How many of you have heard these words? Seriously...

Pretty much up until we saw "Tonto" - Jay Silverheels, we rarely saw genuine Native American people on either the silver screen or television. We saw Italians decked out in regalia that did not belong to the regions they were supposed to be from, with warpaints that had little association with the tribes they represented.

"Iron Eyes Cody" or Espera Oscar de Corti was of Italian American heritage and was perhaps the most famous of these actors, however he went above and beyond acting and actually forged a connection with Native America to the point where he was highly respected by many Indigenous for his walking the Red Road.

The Peoples of Turtle Island, were many and varied, from rich dark skin and hair, brown eyes, slender and tall, to paler skin and hair, different coloured eyes and stockier build. Sit on a busy corner in Los Angeles and watch the people walking past for an hour. The Indigenous peoples of The Americas are as many and varied as the peoples you would see walking past you there.

Things have changed these days... Graeme Green, Chief Dan George, Will Samson, Russell Means, Floyd Red Crow Westerman, Irene Bedard, Gil Birmingham, Tantoo Cardinal, Lou Diamond Phillips and Zahn Tokiya-ku McClarnon just to name a few shows us how much things have changed, we know these names from film and television. Yet these good people do not all look the same, some are darker, some are lighter, some have longer hair.

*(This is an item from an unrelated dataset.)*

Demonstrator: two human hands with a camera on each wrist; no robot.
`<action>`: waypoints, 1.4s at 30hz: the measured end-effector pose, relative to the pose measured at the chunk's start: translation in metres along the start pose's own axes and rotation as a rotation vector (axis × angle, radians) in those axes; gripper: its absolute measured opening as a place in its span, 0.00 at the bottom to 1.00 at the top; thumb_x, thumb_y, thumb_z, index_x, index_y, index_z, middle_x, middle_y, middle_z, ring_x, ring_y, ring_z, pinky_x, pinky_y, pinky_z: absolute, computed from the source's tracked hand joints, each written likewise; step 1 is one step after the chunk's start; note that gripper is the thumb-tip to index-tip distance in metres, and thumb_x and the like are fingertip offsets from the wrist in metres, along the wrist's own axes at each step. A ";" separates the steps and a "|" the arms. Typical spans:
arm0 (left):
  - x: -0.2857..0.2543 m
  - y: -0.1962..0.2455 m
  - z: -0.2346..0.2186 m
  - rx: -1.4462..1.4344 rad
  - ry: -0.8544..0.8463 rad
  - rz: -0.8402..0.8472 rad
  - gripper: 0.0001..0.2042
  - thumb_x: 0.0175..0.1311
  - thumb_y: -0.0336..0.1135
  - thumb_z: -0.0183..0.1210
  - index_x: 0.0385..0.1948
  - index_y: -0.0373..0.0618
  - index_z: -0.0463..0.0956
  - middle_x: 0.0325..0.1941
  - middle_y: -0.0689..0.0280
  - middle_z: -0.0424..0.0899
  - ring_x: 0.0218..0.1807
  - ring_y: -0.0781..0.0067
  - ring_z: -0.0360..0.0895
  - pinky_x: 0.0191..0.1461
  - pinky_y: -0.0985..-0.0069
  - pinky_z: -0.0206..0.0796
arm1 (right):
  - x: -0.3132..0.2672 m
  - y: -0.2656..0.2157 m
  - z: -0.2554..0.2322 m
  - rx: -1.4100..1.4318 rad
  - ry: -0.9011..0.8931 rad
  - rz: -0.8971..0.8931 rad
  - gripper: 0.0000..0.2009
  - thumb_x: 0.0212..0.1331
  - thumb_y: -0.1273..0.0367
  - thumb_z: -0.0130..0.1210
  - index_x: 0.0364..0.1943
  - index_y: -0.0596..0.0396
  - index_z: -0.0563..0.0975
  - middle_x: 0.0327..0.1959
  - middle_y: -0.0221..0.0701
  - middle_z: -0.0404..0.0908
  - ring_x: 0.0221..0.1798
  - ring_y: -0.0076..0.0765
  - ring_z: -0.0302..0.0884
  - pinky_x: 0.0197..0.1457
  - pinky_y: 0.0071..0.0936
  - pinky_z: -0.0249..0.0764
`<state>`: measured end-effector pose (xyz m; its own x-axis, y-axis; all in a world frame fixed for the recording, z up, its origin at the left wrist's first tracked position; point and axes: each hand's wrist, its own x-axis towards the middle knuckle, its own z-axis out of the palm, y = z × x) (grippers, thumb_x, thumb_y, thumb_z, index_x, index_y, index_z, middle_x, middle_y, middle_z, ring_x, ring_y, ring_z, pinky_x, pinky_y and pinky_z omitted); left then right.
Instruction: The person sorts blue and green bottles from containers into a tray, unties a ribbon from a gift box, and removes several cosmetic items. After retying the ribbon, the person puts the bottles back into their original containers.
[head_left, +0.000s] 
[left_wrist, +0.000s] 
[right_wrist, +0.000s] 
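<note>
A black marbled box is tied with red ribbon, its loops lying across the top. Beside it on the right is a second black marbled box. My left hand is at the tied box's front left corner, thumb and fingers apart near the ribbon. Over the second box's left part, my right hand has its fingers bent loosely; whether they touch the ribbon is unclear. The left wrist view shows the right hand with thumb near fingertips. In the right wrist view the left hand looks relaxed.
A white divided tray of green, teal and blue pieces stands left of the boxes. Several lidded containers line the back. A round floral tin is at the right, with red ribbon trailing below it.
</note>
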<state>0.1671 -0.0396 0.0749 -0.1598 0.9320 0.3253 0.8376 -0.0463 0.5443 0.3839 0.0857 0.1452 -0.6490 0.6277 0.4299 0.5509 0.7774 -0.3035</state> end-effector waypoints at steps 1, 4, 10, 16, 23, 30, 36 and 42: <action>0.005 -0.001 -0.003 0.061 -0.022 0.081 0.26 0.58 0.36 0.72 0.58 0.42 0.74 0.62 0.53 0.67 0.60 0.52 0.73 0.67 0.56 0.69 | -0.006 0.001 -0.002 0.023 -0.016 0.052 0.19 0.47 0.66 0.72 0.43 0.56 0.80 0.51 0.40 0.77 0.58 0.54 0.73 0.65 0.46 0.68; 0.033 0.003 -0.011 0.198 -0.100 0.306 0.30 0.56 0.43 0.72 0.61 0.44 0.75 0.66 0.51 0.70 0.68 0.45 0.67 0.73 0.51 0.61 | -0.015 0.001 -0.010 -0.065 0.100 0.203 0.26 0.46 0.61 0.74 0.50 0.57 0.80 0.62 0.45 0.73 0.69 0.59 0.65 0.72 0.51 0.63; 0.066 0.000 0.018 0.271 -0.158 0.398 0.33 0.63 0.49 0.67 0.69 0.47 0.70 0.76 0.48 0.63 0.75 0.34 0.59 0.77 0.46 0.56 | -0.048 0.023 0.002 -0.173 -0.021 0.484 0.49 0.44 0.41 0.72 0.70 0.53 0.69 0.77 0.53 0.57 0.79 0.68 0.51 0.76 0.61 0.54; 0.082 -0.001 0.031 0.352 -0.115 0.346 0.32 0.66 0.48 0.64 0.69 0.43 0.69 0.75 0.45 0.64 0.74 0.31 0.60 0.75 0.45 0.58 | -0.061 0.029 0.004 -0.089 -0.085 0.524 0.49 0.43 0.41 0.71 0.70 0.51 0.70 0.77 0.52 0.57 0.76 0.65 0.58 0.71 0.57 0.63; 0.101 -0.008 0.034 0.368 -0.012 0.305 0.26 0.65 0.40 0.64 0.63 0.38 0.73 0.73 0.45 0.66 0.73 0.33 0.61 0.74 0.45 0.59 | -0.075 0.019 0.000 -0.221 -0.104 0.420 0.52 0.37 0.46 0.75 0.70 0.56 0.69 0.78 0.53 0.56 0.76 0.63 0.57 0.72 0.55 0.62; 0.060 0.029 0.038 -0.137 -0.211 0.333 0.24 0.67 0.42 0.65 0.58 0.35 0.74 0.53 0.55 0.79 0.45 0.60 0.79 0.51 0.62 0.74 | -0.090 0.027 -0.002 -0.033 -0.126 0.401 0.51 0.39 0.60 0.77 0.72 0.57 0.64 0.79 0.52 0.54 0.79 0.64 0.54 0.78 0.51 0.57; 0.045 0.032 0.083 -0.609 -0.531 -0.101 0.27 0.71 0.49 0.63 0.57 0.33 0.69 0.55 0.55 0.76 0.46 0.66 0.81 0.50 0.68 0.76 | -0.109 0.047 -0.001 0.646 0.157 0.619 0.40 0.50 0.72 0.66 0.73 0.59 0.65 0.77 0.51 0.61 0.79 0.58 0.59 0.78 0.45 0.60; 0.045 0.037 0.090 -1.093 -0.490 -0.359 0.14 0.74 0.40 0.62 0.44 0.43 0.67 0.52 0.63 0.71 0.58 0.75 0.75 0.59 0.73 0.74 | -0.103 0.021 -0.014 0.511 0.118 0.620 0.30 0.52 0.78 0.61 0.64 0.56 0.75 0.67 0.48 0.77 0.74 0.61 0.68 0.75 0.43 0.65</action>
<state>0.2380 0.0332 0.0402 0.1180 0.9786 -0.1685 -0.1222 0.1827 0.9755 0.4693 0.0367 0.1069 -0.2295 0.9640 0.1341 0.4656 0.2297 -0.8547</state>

Add to this list the numerous members of the younger generations of Native and we now begin at last to see some true native diversity on the big and small screen.

But back to the topic, "Them Good Ole Western Movies" well apart from barely if at all showing any true representation of the rich textures of the native people, they would have you believe that all natives lived in Teepees, all natives were pure hunter gatherers, all natives spoke the same language, danced the same dance, sang the same song and were all the same.

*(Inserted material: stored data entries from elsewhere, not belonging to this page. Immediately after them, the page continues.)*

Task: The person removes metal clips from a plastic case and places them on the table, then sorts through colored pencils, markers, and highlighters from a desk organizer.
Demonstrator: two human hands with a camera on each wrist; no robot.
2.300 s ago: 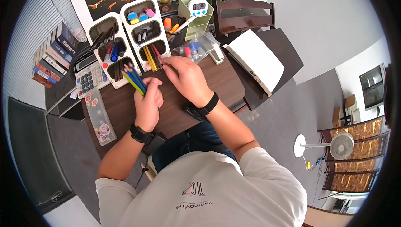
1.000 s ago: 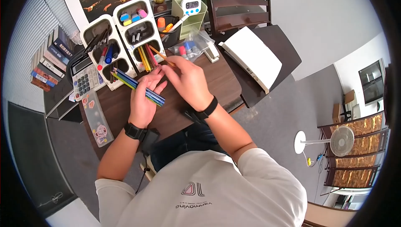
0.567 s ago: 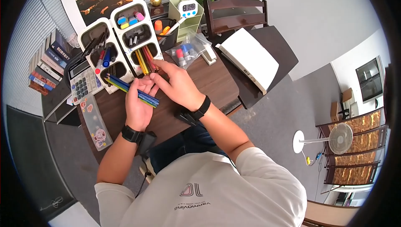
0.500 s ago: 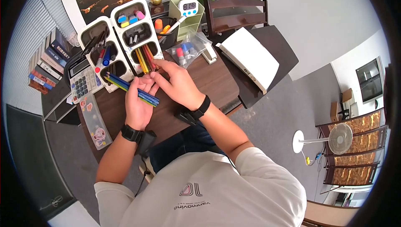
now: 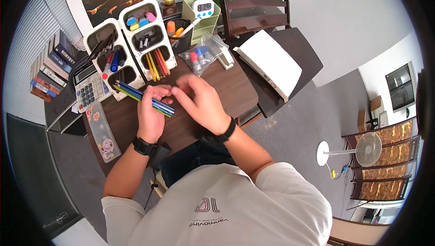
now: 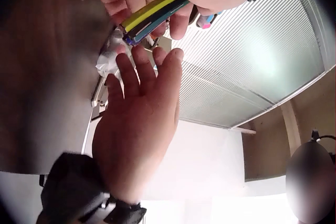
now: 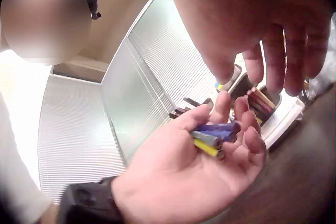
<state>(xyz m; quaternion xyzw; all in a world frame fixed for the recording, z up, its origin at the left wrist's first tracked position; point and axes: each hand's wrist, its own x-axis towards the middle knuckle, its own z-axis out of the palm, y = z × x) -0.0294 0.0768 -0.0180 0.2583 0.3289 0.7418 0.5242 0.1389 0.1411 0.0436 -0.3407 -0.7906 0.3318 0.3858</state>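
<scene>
Blue and yellow-green colored pencils (image 5: pixel 131 93) lie slanted across the palm of my left hand (image 5: pixel 151 119), held under the thumb. In the right wrist view the pencil ends (image 7: pixel 212 139) poke out between thumb and fingers. My right hand (image 5: pixel 205 105) hovers just right of the left fingertips, its fingers loosely bent and nothing in them. Beyond both hands stands a white two-column organizer (image 5: pixel 172 60). Its near right compartment holds yellow, orange and red pencils (image 5: pixel 155 69). Dark pencils in the near left compartment are partly hidden behind the held bundle.
Right of the organizer are a black mesh cup (image 5: pixel 182 43), a clear bag (image 5: pixel 207 58) of small bottles and a white stapler (image 5: pixel 225 59). A calculator (image 5: pixel 89 93) and a stickered clear case (image 5: pixel 103 132) line the left side of the brown desk (image 5: pixel 233 87).
My right hand has let an orange pencil go into the near right compartment and drawn back toward me. The left hand has turned palm up, keeping its bundle of pencils.
</scene>
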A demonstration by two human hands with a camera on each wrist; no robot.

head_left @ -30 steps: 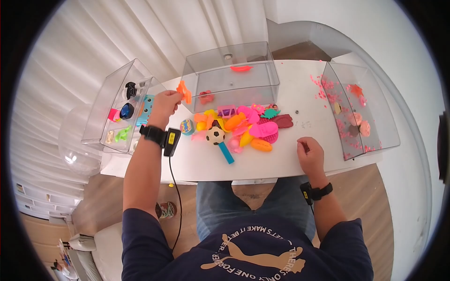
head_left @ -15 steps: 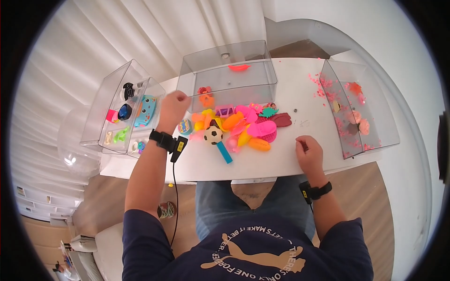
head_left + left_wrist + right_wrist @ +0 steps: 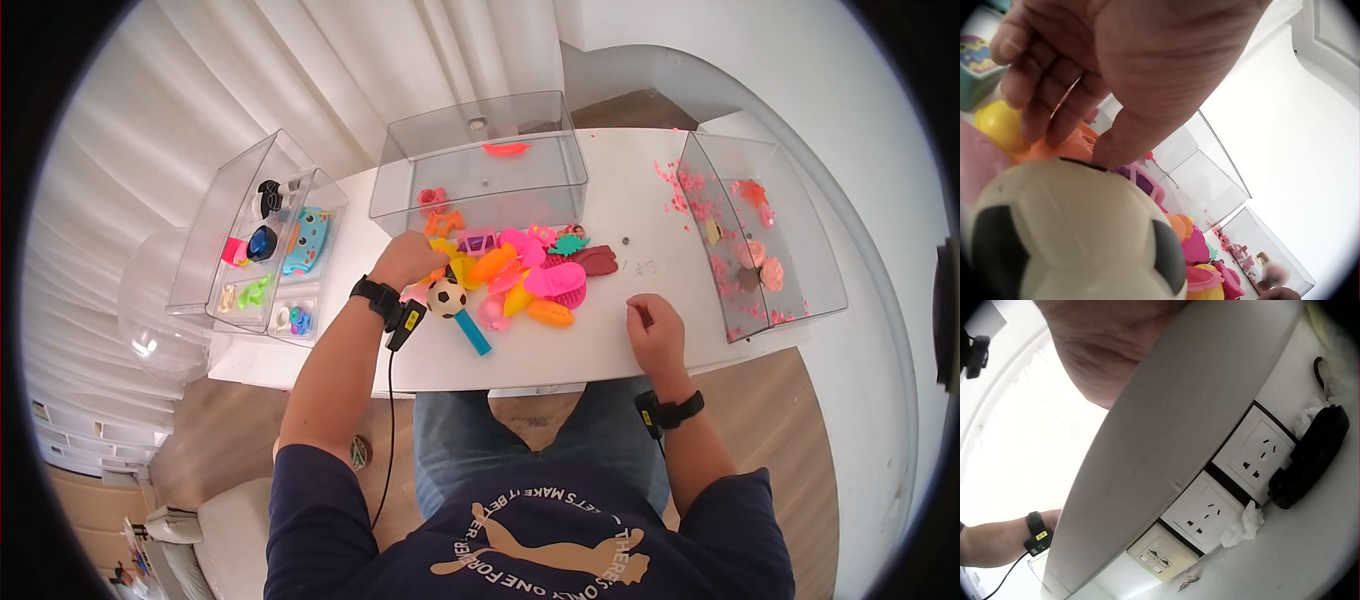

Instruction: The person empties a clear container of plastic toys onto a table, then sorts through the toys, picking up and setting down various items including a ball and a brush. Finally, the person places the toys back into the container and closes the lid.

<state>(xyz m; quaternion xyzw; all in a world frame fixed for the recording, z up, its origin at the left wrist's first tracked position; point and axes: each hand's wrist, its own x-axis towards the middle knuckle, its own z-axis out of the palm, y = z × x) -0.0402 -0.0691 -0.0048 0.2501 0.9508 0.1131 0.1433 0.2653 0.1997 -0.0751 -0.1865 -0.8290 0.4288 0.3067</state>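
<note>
White tabletop (image 3: pixel 590 358) stretches in front of a seated person in a dark T-shirt (image 3: pixel 540 520) and jeans. Near its front edge lies the right hand (image 3: pixel 657 335), its fingers loosely curled and nothing seen in them. A blue bar (image 3: pixel 473 333) sits beside a black-and-white toy ball (image 3: pixel 446 298). Just past the ball, the left hand (image 3: pixel 408 260) reaches down at the left end of a pile of bright toys (image 3: pixel 515 270); its fingers and thumb are part bent, with a gap between them, around an orange toy (image 3: pixel 1072 147), and whether they grip it cannot be told. Beyond the pile, a clear middle bin (image 3: pixel 535 205) holds an orange toy, a red one and a long red piece (image 3: pixel 506 149). The clear left bin (image 3: pixel 200 270) contains small toys, the clear right bin (image 3: pixel 815 260) pink flowers (image 3: pixel 770 273). Pale curtains (image 3: pixel 300 80) hang behind.
</note>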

We know this is not true, we know Woodlands lived in log cabins, Plains were more nomadic, we know natives farmed and followed the seasons, we know those who lived in the forests were of lighter skin then those who traversed the great plains were darker in skin tone. we know there were many languages, dances, songs and traditions and it is only very recently that these differences are finally being shown...

So much for learning anything from "them good ole western movies".

A story I was recently told of the modern era, was a group of people from Maine flew in to Kansas and were highly disappointed not to find the old towns, stagecoaches, wagon trains and Cowboys and Indians running wild throughout the state ... Because that is what the movies they watched showed them... Wouldn't you think the fact that they could buy an airline ticket to fly and land at an airport in Kansas, might not have given them a clue that maybe things were not quite what they saw on the silver screen?
« Last Edit: March 03, 2024, 04:26:50 PM by Raven »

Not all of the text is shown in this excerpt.